Hacker News new | past | comments | ask | show | jobs | submit login
The Hitchhiker's Guide to Compression (go-compression.github.io)
159 points by ohjeez on Oct 5, 2020 | hide | past | favorite | 24 comments



I have mixed feelings about this. It's always good to teach people things they don't know, and compression is a worthy subject.

But the author seems to lament that not much of interest is happening in lossless compression. That's true, but there's a good reason for it: Lossless compression is just about as good as it's ever going to get, and it's easy to prove that. Seeking dramatic improvements in general lossless compression is like seeking faster-than-light travel: Ain't gonna happen. Except for specialized niches, any improvements to lossless compression are going to be tiny and incremental. Tiny and incremental might well matter for petabyte data stores like Google manages, but it won't matter for most people.

Lossy compression is a different story. There's still lots of unexplored territory in finding an optimum bit rate that matches the information processing capabilities of human eyes and ears.


I had a similar feeling a decade ago, but I now think otherwise. We may have reached the good-enough compression ratio but not the good-enough performance, and modern algorithms now rentlessly improve on this. On the other hand lossy compression always tends to exploit the currently available computing power; the ability to continue doing so for decades implies that improvements on lossy compression are more "incremental" than those on lossless compression.


What do you make of the Hutter prize [0]?

I think the greatest breakthrough in lossless compression would come when the development of compute outpaces storage density. Maximum possible compression (entropy i think?) isn’t impossible per say, but it is computationally impossible with today’s computing resources.

Of course, largely hypothetical now, but I envision a time in the distant future where we produce so much data that we must compress it to its principled minimum.

I do agree that current lossless compression is pretty pressed for further innovation given current resource constraints.

[0] http://prize.hutter1.net/


What if compute capability became so powerful, that the easiest way to store something was to create it, store it for a millisecond, and then simply record the exact place and time since the big bang that the record was stored, as a comparably short set of coordinates, and then delete it.
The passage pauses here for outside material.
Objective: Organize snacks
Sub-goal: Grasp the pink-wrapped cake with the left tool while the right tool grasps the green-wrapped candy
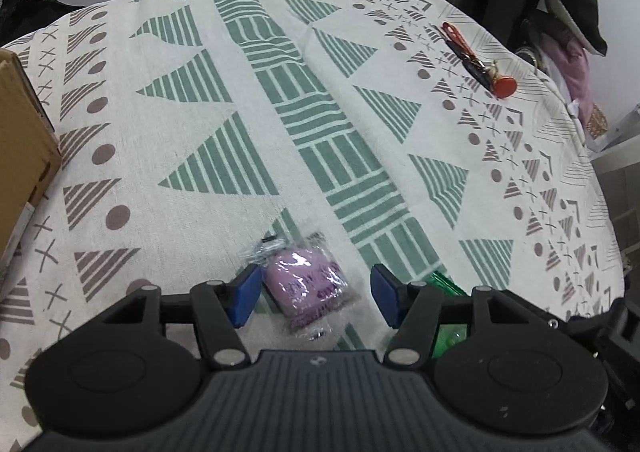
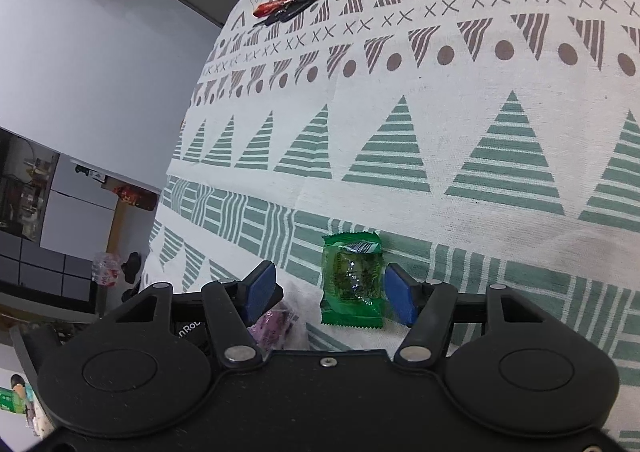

Then accessing the file is as simple as simulating the universe up until that millisecond and reading the file.


Or we just store the hash and then brute-force it every time we need the original content.


Probably easier to just have every computer connected on a much faster network. Query the internet for a hash, have it sent to you after a 100ms lookup at 1TBps.

Seems impossible considering in my lifetime I’ve basically seen ISP speeds go from 5/1 on my first cable connection to 20/768 20 years later on DSL. I always find it a bit weird knowing how important the internet is to commerce and the economy and my only real way to access it is through the same phone line that has been around forever.


That'd be lossy with hash collisions, though.


You are right, although we might be able to make it lossless in practical terms with probabilistic approaches like combining multiple algorithms, selecting the hash length, and using heuristics to pick the most likely source.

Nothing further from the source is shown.